▶ [Task]
Tally every line below where "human" appears, then report the total alone.

▶ [Provided data]
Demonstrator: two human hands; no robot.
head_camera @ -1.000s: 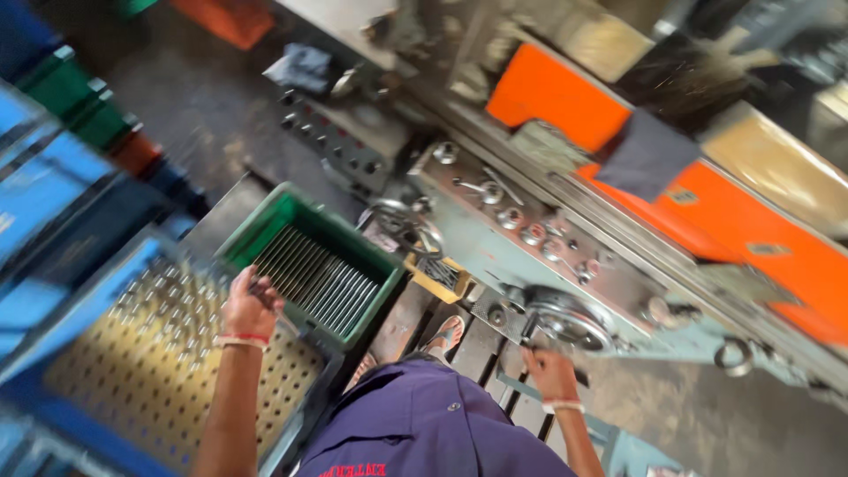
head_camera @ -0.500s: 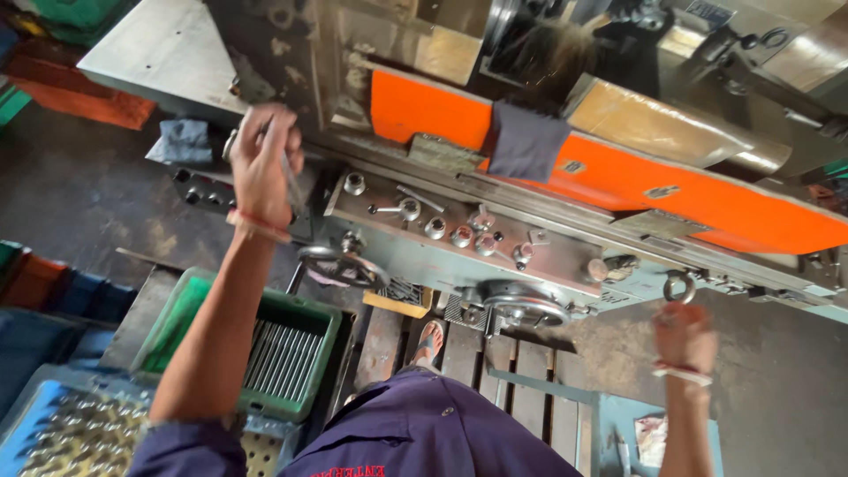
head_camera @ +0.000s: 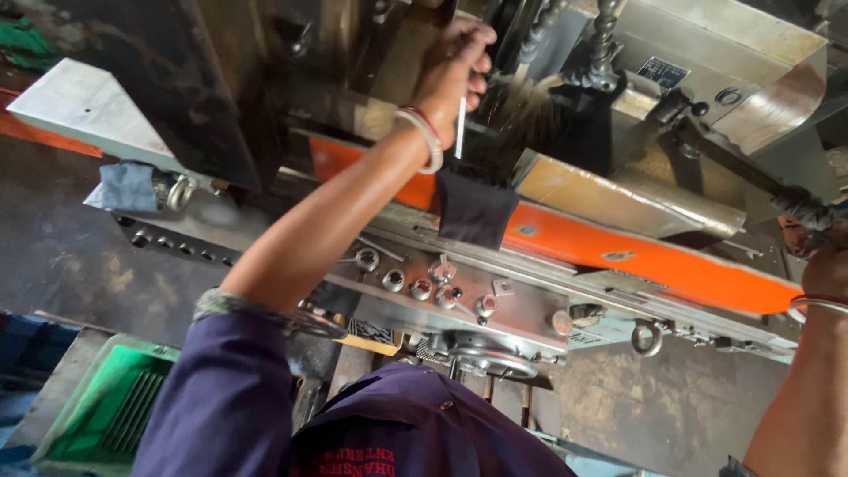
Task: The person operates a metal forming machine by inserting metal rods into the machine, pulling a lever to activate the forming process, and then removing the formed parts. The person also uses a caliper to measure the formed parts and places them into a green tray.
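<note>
Rod [head_camera: 461, 126], thin and silvery, hangs upright from the left hand [head_camera: 455, 64] at top centre of the frame, fingers closed around its upper end, above the orange machine bed [head_camera: 636, 256]. Far lower left, a green crate [head_camera: 97, 411] sits on the floor. Left of centre, a grey rag [head_camera: 126, 187] drapes off the machine; a dark cloth [head_camera: 475, 212] hangs mid-frame. At the right edge, the right hand [head_camera: 817, 240] closes on a dark lever handle [head_camera: 799, 208].

Quick count: two hands up, left hand [head_camera: 455, 66] and right hand [head_camera: 826, 265]. One thin metal rod [head_camera: 461, 128], one handwheel [head_camera: 491, 355], one green crate [head_camera: 106, 411], one dark cloth [head_camera: 475, 212], one blue-grey rag [head_camera: 124, 187].
</note>
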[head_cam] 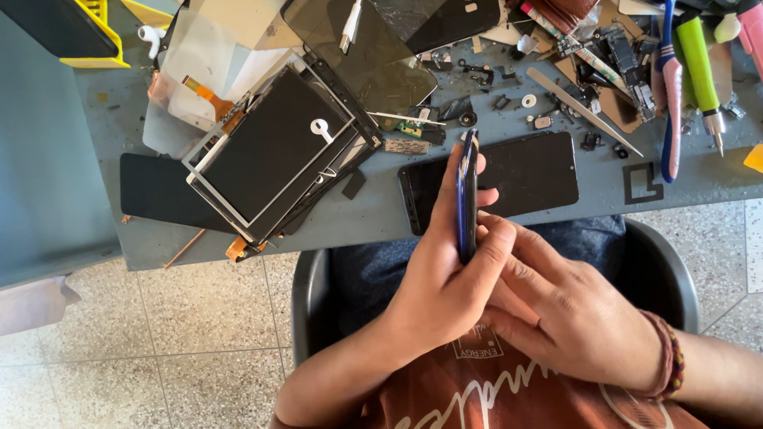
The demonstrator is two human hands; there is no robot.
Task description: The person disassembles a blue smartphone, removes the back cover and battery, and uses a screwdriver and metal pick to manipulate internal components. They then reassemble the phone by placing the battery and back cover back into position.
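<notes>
My left hand grips a blue phone held on edge, upright above my lap, with thumb and fingers wrapped round its lower half. My right hand lies just behind it, fingertips pressed against the phone's lower right side. A beaded bracelet sits on my right wrist. Behind the phone, a black phone screen panel lies flat at the grey table's near edge.
The grey table is crowded: a stack of tablet screens and frames at left, metal tweezers, a green-handled screwdriver, a blue tool, small screws and parts. A yellow bin is far left. I sit on a black chair over terrazzo floor.
</notes>
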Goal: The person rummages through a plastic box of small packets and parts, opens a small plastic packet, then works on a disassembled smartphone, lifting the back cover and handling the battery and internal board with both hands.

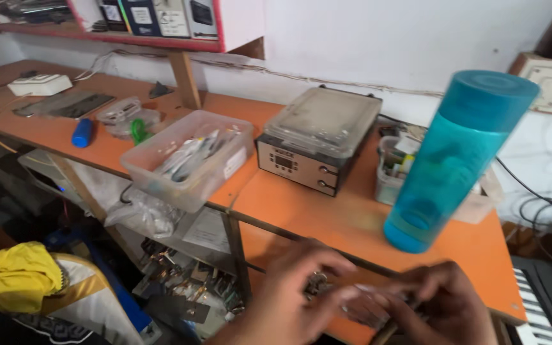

▶ [Your solution]
2